River's face fell. He didn't understand, and the words coated her tongue thickly, too tied up and convoluted to fall in a steady waterfall. He had promised, though. If the time was necessary to cut the strings, to let loose the monstrous thing and destroy it before it overpowered the fragile girl within, he had promised to tell the truth and end it before it all spiraled out of control. Before she forgot herself, he could save her from the end. He could end the true madness bubbling within, the grotesque parody of a girl masquerading within her bones. He could cut it out, reduce her down to the essential elements of girl.

He touched her cheek gently, those laser blue eyes trained on hers when she looked up. He burned away the haze clouding her, the doubt and fear and swirling miasma of convoluted memory. He stripped her bare, sinew and tendon, liquid strings holding her together. He peeled back the enigmatic layers of tangential thought, burned away the hallucinations holding her perception together. It wasn't uncomfortable at all, a fact that startled her more than anything. It didn't frighten her any longer. Lucidity at times was almost seductive.

"Anyone pulling your strings now?" he asked, voice gentle.

"I don't know," she whispered, as honestly as she could allow herself to be. "I have not acted of my own accord before."

"You'll know if they lead you around by the nose. Someone like you, you're smart enough to know it." His thumb rubbed her cheek gently, a caring gesture.

Touched, River reached out and touched his cheek in return. "Most would fear such a one as me. Why don't you?"

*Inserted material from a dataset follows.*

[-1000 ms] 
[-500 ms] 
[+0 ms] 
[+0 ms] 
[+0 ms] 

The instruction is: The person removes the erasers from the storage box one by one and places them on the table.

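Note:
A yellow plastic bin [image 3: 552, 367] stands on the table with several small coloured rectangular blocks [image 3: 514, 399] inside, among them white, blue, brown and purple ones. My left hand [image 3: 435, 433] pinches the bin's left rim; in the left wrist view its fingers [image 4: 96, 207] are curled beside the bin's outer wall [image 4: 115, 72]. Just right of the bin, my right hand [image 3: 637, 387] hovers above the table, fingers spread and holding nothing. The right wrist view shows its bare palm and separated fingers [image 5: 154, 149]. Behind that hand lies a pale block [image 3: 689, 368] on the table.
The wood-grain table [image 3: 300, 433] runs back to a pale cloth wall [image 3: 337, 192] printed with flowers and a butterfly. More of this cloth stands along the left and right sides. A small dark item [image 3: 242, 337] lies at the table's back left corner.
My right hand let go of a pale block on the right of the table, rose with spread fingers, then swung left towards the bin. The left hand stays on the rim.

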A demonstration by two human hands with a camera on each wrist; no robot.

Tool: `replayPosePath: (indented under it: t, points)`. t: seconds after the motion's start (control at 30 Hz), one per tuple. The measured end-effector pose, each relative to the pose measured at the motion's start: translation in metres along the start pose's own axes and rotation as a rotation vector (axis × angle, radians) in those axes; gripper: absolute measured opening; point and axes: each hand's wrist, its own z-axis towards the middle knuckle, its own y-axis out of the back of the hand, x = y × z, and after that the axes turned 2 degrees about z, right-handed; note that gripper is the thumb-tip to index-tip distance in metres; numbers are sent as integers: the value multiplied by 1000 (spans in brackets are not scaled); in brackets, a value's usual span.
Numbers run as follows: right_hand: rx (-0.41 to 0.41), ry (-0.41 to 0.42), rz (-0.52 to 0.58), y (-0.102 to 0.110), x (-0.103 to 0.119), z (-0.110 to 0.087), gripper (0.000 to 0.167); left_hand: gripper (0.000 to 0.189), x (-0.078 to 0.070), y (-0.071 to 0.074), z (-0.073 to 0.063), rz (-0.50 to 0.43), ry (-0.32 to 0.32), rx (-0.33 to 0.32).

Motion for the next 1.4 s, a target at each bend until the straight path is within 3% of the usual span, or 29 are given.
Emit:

"My Ma always said I didn't have much sense," Jayne mumbled, pulling away from her. "If you got any kinda sense, you'd keep those thoughts of yours to yourself. They wouldn't understand what you meant by saying you're full of strings and gears."

"You do," River murmured. She watched the laser eyes shut down, the wall of bluster build back up brick by brick. The shadows and Reaver cries would return, haunting memory lace his waking thoughts again. The others thought him dull, incapable of more than brutality. If they were wrong about Jayne, could they be wrong about her?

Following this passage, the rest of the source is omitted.